▶ _THE TASK_
Reproduce exactly the lines below from the one containing "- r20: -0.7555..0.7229" through the one containing "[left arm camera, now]", including both, and nothing else.

Source data:
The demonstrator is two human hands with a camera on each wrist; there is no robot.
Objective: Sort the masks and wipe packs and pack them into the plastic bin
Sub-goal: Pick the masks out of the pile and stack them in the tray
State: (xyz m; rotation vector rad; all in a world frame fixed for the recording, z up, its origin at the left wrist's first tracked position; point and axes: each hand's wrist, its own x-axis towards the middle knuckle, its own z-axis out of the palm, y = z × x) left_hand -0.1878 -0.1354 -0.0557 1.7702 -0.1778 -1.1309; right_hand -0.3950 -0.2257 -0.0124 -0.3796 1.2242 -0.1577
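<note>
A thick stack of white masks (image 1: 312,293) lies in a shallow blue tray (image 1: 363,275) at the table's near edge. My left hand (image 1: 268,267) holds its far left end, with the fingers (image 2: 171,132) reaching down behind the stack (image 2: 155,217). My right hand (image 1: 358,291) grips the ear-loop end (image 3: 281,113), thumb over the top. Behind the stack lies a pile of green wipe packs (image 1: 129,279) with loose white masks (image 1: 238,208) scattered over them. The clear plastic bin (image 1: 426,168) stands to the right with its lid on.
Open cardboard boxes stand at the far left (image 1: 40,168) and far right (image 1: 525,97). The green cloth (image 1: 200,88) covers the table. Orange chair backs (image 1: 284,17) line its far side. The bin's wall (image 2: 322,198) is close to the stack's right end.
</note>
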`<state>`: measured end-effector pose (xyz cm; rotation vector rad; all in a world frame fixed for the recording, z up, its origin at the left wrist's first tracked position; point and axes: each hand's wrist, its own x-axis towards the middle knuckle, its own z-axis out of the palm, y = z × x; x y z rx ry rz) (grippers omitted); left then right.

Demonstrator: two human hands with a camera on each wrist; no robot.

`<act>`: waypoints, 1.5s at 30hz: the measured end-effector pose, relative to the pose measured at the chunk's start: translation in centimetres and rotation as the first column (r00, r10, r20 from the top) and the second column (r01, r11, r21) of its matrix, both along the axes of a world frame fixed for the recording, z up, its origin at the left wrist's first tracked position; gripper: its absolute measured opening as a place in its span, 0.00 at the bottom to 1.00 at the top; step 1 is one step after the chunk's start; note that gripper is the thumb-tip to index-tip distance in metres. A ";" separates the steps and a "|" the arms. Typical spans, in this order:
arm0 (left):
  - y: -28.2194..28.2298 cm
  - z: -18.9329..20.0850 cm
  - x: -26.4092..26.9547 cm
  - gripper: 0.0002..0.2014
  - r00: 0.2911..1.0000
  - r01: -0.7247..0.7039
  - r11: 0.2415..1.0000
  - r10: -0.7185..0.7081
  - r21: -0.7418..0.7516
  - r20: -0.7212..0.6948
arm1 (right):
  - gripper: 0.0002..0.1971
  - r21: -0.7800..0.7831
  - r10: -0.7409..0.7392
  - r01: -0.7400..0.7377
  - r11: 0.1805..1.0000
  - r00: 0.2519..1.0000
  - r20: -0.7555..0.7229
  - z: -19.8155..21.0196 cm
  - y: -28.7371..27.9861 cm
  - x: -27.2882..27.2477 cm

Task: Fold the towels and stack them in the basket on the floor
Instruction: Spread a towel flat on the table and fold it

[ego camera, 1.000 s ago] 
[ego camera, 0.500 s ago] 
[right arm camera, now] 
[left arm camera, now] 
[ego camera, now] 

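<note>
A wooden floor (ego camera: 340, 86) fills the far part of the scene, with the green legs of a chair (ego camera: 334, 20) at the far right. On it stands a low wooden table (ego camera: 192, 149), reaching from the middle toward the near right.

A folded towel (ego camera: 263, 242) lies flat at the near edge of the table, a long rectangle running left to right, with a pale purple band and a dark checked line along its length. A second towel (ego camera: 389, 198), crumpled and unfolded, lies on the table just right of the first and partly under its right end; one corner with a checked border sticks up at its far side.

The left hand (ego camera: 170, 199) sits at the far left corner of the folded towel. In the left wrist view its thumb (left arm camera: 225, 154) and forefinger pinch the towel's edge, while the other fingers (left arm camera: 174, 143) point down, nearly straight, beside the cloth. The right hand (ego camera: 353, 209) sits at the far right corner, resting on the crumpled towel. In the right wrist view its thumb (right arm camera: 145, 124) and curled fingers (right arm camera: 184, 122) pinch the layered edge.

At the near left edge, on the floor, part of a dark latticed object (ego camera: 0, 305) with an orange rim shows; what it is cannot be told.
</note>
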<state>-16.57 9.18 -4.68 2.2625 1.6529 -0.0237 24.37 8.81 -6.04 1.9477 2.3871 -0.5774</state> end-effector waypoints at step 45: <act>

▶ _OUTPUT FOR THIS TASK_
  - r20: -0.7555..0.7229
  - z: -19.8155..21.0196 cm
  - y: -28.7371..27.9861 cm
  - x: -27.2882..27.2477 cm

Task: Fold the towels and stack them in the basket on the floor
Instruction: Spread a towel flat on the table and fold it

[ego camera, 1.000 s ago] 
[ego camera, 0.500 s ago] 
[right arm camera, now] 
[left arm camera, now] 

Nothing further is needed for the answer.